Fig. 4 Variation of the normalized, initial, compressive storage modulus with respect to (a) the relative density for different levels of programmed geometric imperfections at ^=0.625 and (b) the magnitude of programmed geometric imperfections for different aspect ratios at pr=0.2
The curvature of cell walls resulting from programming of the imperfection results in a change in the relative density of the material. As the properties of a cellular material are strongly correlated with its relative density, the properties of the imperfect geometry specimens should be expressed in terms of the changed relative density [7], However, the change in density due to cell wall curvature is small for low values of eg p. We use the relative density of the perfect geometry cell to simplify graphical representation of the variation in properties that can be produced by imposition of various geometric imperfections.
CONCLUSION
Nonlinear FE simulations show that programmed geometric imperfections at the cell level can be used to modify the effective storage modulus of an SMP-based cellular material. Y-periodic buckling is used to program an initial curvature in the walls of a unit cell in a prototypical material. A curvature corresponding to 2% global strain in this material resulted in a 40% reduction in the effective compressive storage modulus. These preliminary results open the door to the development of programmable cellular materials using smart materials for reversible changes in effective mechanical properties.

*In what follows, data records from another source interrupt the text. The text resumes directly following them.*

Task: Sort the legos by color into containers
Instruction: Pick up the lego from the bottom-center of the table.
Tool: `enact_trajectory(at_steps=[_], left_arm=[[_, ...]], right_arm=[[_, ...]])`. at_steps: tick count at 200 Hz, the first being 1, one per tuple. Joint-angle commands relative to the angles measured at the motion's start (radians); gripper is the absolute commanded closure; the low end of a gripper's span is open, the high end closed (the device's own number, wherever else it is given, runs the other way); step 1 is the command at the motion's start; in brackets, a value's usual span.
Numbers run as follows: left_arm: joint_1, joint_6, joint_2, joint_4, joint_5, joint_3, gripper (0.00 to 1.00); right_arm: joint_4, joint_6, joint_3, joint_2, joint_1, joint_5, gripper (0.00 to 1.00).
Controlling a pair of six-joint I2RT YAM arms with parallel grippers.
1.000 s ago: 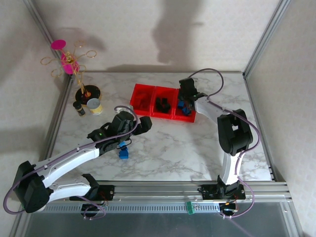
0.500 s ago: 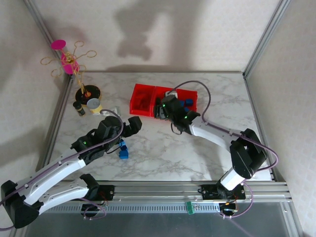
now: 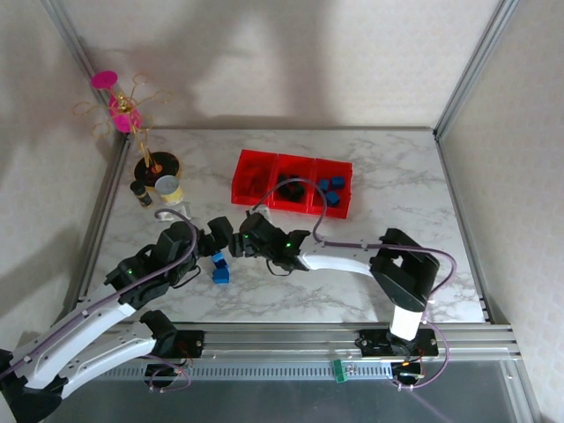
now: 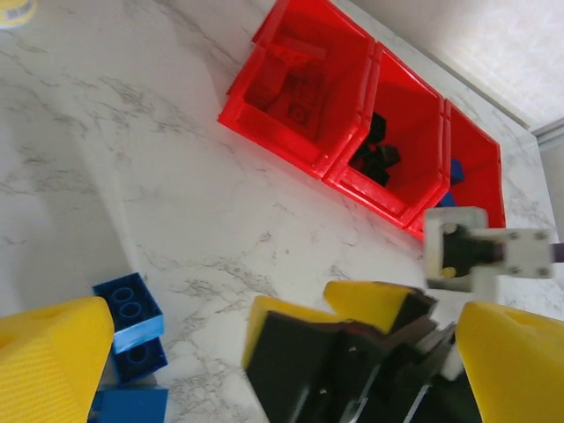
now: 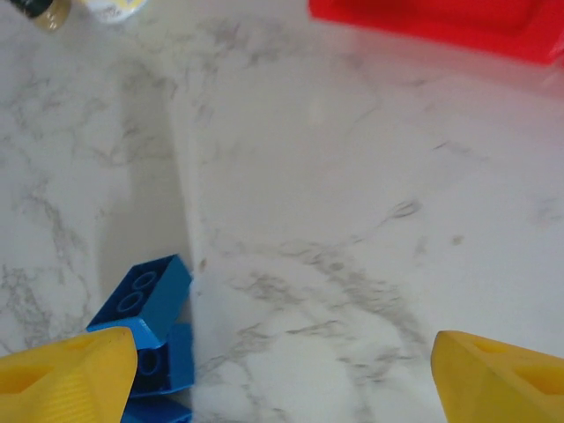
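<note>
Marble tabletop [image 3: 308, 295], sorting judged nearly done: left gripper [image 3: 218, 238], jaws wide apart, empty; blue legos [image 5: 145, 295] stacked loose on the table between both grippers; right gripper [image 5: 282, 379], jaws spread, empty, close by them; containers [image 4: 273, 145] beyond, holding red, black and blue bricks. Next: lower and close on one blue brick, then carry it to the blue end. No legible writing

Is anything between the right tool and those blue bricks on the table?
Nothing visible: bare marble lies between the right tool and the blue bricks. The left tool hovers close beside them, so the two could crowd.
</note>
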Motion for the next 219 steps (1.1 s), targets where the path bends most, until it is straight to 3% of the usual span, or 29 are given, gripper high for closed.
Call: enact_trajectory(at_steps=[1, 58, 152, 219], left_arm=[[0.013, -0.039, -0.039, -0.105, -0.068, 0.003, 0.0], [0.018, -0.103, -0.132, -0.21, -0.126, 0.003, 0.0], [0.021, -0.14, -0.165, -0.236, -0.155, -0.003, 0.0], [0.021, -0.135, -0.154, -0.22, -0.145, -0.006, 0.0]], right_arm=[[0.054, 0.025, 0.08, 0.056, 0.036, -0.031, 0.12], [0.067, -0.062, 0.197, 0.2, 0.09, -0.049, 0.12], [0.012, -0.158, 0.304, 0.344, 0.099, -0.076, 0.36], [-0.011, -0.164, 0.301, 0.328, 0.101, -0.036, 0.52]])
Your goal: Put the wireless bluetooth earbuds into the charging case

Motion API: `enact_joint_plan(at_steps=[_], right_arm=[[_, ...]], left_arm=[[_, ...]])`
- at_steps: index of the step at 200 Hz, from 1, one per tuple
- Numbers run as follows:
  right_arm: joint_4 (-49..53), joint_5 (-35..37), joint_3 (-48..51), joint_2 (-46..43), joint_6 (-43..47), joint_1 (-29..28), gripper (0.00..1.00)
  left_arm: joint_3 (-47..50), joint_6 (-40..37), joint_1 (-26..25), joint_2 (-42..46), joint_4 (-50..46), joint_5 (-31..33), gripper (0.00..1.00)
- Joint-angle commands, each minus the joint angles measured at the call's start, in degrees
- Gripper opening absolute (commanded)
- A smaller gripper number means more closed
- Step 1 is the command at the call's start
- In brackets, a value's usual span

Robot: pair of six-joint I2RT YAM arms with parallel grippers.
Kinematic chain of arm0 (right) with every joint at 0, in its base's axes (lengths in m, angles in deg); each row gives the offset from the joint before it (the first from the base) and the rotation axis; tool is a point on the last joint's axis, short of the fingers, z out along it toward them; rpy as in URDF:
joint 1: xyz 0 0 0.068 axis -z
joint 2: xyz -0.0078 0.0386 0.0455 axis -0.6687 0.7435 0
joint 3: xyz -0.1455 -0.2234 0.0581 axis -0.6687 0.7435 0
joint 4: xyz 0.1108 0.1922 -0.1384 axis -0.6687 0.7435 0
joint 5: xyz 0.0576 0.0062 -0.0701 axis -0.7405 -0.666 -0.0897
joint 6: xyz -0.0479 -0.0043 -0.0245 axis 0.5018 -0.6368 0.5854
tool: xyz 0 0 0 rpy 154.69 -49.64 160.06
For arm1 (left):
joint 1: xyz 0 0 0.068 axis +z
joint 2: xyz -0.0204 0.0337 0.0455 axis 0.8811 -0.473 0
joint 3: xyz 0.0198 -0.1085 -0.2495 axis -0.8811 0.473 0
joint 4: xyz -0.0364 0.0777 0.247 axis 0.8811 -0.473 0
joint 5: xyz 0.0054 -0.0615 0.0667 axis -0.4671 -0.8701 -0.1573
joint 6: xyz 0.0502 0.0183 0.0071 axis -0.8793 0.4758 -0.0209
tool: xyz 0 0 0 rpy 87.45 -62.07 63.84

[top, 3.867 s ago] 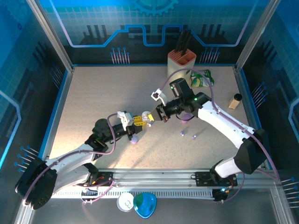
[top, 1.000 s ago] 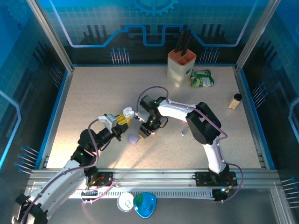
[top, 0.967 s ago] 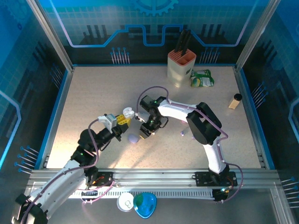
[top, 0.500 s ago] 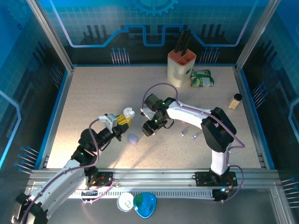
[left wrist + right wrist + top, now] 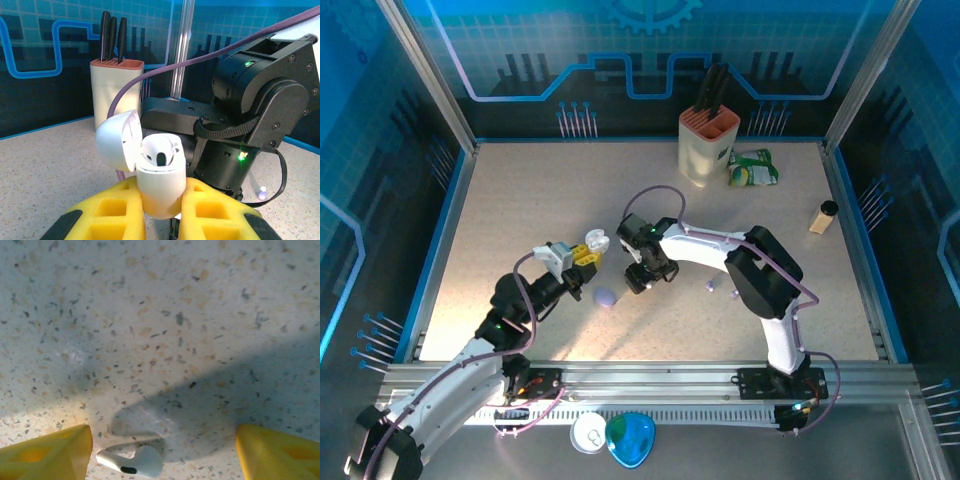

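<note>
An open white charging case (image 5: 160, 175), lid (image 5: 117, 142) flipped to the left, stands upright between the yellow fingers (image 5: 107, 212) of my left gripper (image 5: 162, 200), which is shut on it. From above, that case (image 5: 595, 241) sits at the left gripper (image 5: 586, 256), left of centre. My right gripper (image 5: 637, 281) hangs just right of it, pointing down and open. A white earbud (image 5: 135, 461) lies on the table between its yellow fingertips (image 5: 55, 450), close to the left one and not gripped. Two lilac earbuds (image 5: 710, 286) lie further right. A lilac case (image 5: 606, 296) rests below the grippers.
A knife block (image 5: 708, 145), a green packet (image 5: 752, 168) and a small bottle (image 5: 823, 216) stand at the back right. The right arm's black wrist (image 5: 260, 100) looms right behind the white case. A white lid (image 5: 590, 432) and blue dish (image 5: 630, 438) lie off the table's front.
The right arm's elbow swung out to the right and back, while its gripper stayed beside the white case. The left arm holds still with the case.
</note>
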Motion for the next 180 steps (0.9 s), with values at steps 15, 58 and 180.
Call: enact_joint_plan(at_steps=[15, 58, 180], right_arm=[[4.7, 2.4, -1.6, 0.1, 0.9, -0.9, 0.72], [6.5, 2.1, -0.1, -1.8, 1.2, -0.9, 0.60], [8.4, -0.7, -5.9, 1.0, -3.7, -0.1, 0.45]], left_arm=[[0.9, 0.0, 0.4, 0.0, 2.4, -1.3, 0.00], [0.9, -0.1, 0.5, 0.0, 2.5, -1.9, 0.00], [1.1, -0.2, 0.6, 0.3, 2.3, -2.2, 0.00]])
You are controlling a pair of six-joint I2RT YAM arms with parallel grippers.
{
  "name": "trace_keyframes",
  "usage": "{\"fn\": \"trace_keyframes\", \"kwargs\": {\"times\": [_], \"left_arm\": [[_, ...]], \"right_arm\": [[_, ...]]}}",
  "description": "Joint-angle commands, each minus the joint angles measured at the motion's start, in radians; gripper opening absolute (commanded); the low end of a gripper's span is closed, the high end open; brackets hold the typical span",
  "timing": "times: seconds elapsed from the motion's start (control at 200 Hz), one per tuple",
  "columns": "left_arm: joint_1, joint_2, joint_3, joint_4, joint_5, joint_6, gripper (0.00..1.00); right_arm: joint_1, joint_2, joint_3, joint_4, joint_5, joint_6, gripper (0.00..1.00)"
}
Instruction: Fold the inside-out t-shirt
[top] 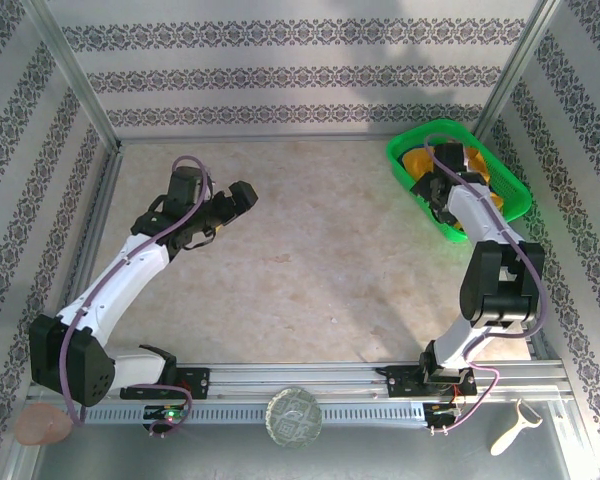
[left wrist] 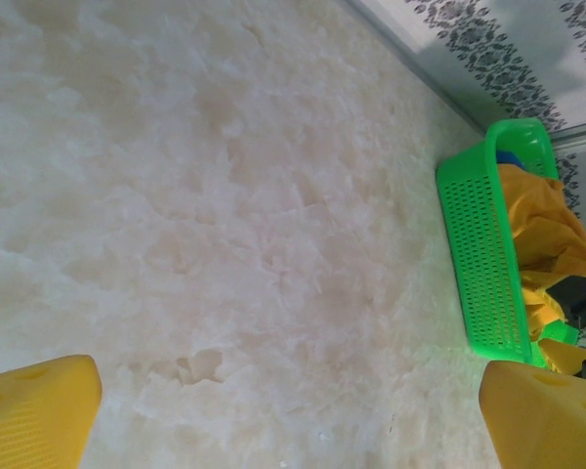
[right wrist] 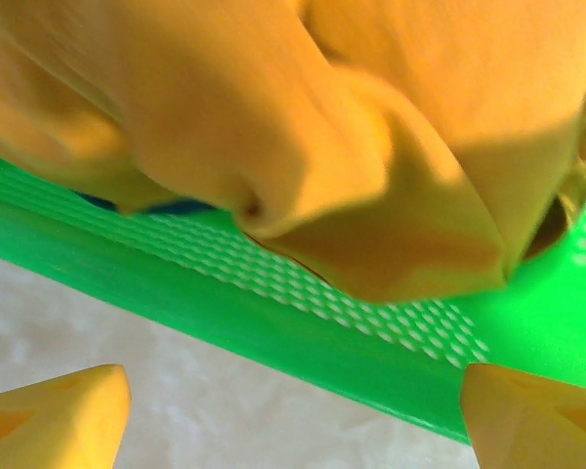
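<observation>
The inside-out t-shirt [top: 421, 163] is a mustard-yellow bundle crumpled in a green basket [top: 412, 186] at the far right of the table. My right gripper [top: 439, 193] hangs over the basket's near-left side. In the right wrist view its yellow fingertips [right wrist: 55, 414] stand wide apart, open, with nothing between them. Just beyond them are the basket's rim [right wrist: 273, 322] and the t-shirt's folds [right wrist: 322, 127]. My left gripper [top: 242, 197] hovers open over bare table at the left. Its wrist view shows the basket [left wrist: 483, 254] and the t-shirt [left wrist: 547, 234] far off.
A sliver of dark blue cloth [right wrist: 176, 207] lies in the basket under the t-shirt. Patterned walls close in the table on three sides. Beyond the near rail lie a peeler [top: 515, 428], a round glass piece [top: 294, 416] and a pinkish lump [top: 42, 425].
</observation>
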Motion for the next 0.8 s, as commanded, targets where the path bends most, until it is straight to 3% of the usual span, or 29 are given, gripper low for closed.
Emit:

Programmed morphological imperfections, like unintentional imperfections, cause a reduction in the effective storage moduli of cellular materials. This disadvantage in performance can be offset by a) the flexibility to modify the effective properties of the material after it has manufactured or b) a lower cost due to the ability to derive materials with several different effective properties from a common mass produced cellular primitive. Future effort will focus on the study of other properties: mechanical (e.g. critical buckling stress, propagation stress, storage moduli at non-zero strains, fundamental frequency), thermal (conductivity), electrical (conductivity), acoustic etc. The programmed geometric imperfections were assumed to persist indefinitely at temperatures below the switching temperature in this work. Further work will address the evolution of the programmed imperfection within the context of a viscoelastic material model. Interactions between programmed and randomly distributed unintentional morphological imperfections will also be considered in future analyses.